Cent vingt-huit ans après le « J’accuse » d’Émile Zola, la mémoire de l’affaire Dreyfus se réécrit sous un angle longtemps négligé. À Nîmes, un monument dédié à Bernard Lazare a été inauguré, rendant hommage à celui qui fut le premier et le plus déterminé des défenseurs du capitaine Alfred Dreyfus. Une initiative portée par le Collectif Histoire et Mémoire, présidé par David Storper.
Journaliste et écrivain, Bernard Lazare fut le premier à analyser méthodiquement les mécanismes de l’antisémitisme moderne et à démonter les fausses accusations visant Dreyfus. C’est grâce à son travail acharné que l’innocence du capitaine a commencé à s’imposer dans le débat public, bien avant l’intervention de figures plus connues comme Zola ou Jaurès. Pourtant, son nom reste largement méconnu du grand public.

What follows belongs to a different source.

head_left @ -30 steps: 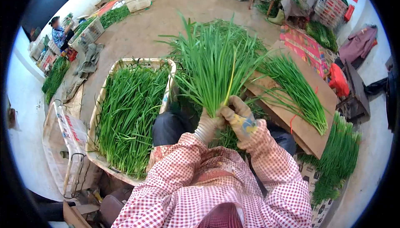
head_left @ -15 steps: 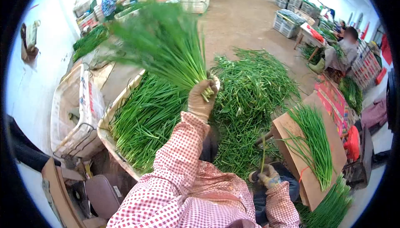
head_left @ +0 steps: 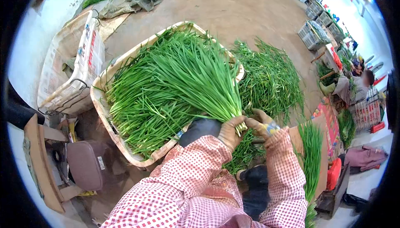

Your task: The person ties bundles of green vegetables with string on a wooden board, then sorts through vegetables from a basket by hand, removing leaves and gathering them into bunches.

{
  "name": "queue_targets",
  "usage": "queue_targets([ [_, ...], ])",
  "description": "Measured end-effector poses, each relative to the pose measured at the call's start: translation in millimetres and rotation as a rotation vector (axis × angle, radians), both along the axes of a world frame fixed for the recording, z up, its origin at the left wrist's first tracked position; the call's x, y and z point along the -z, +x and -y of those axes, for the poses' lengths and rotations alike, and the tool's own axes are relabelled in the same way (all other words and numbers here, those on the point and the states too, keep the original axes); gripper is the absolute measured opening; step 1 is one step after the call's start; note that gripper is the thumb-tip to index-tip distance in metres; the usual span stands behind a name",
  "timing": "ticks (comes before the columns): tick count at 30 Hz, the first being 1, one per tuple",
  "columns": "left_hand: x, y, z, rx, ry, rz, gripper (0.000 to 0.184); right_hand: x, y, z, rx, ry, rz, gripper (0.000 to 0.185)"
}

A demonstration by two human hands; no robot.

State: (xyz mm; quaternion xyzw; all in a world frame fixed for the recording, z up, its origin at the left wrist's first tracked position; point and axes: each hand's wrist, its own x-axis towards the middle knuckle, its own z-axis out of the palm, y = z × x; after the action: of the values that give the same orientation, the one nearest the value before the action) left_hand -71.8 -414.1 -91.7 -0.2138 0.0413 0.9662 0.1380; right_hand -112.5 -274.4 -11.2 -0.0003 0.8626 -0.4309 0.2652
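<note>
My gloved left hand [head_left: 229, 134] is closed around the white lower stems of a fanned bunch of garlic chives [head_left: 204, 84]. Its green leaves spread away to the upper left, over the chive-filled crate. Right beside the stem ends is my gloved right hand [head_left: 266, 124], its fingers bent in toward the bunch. Whatever its fingertips pinch is too small to make out. The white plastic crate [head_left: 100, 98] holds many more chives [head_left: 141, 103] lying loose, in front of me and to the left.
A heap of loose chives [head_left: 273, 78] lies on the floor beyond my right hand. More chives [head_left: 311, 155] rest on a cardboard-topped stand [head_left: 321, 128] at right. Another white crate [head_left: 62, 65] and a brown stool [head_left: 85, 165] stand left. A person [head_left: 356, 88] sits far right.
My left hand has brought the chive bunch lower and nearer. My right hand has risen from beside my leg to the stem ends; the single stalk it held no longer shows apart. The view has tilted down.
</note>
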Motion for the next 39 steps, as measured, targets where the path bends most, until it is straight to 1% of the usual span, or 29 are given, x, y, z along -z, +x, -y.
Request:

Le monument inauguré à Nîmes reconstruit symboliquement une œuvre détruite en 1942 par le régime de Vichy. Il représente une figure féminine portant un flambeau, symbole de justice, de vérité et de lutte contre l’obscurantisme. Pour David Storper, il s’agit avant tout d’un outil pédagogique : « Lire Bernard Lazare permet de comprendre non seulement l’antisémitisme, mais aussi les mécanismes universels de la haine ».
Dans un contexte marqué par la recrudescence des actes antisémites en France, cette inauguration résonne comme un rappel historique et un acte de résistance mémorielle. À travers Bernard Lazare, c’est l’idée que l’éducation, l’histoire et la transmission restent des armes essentielles face à la haine contemporaine.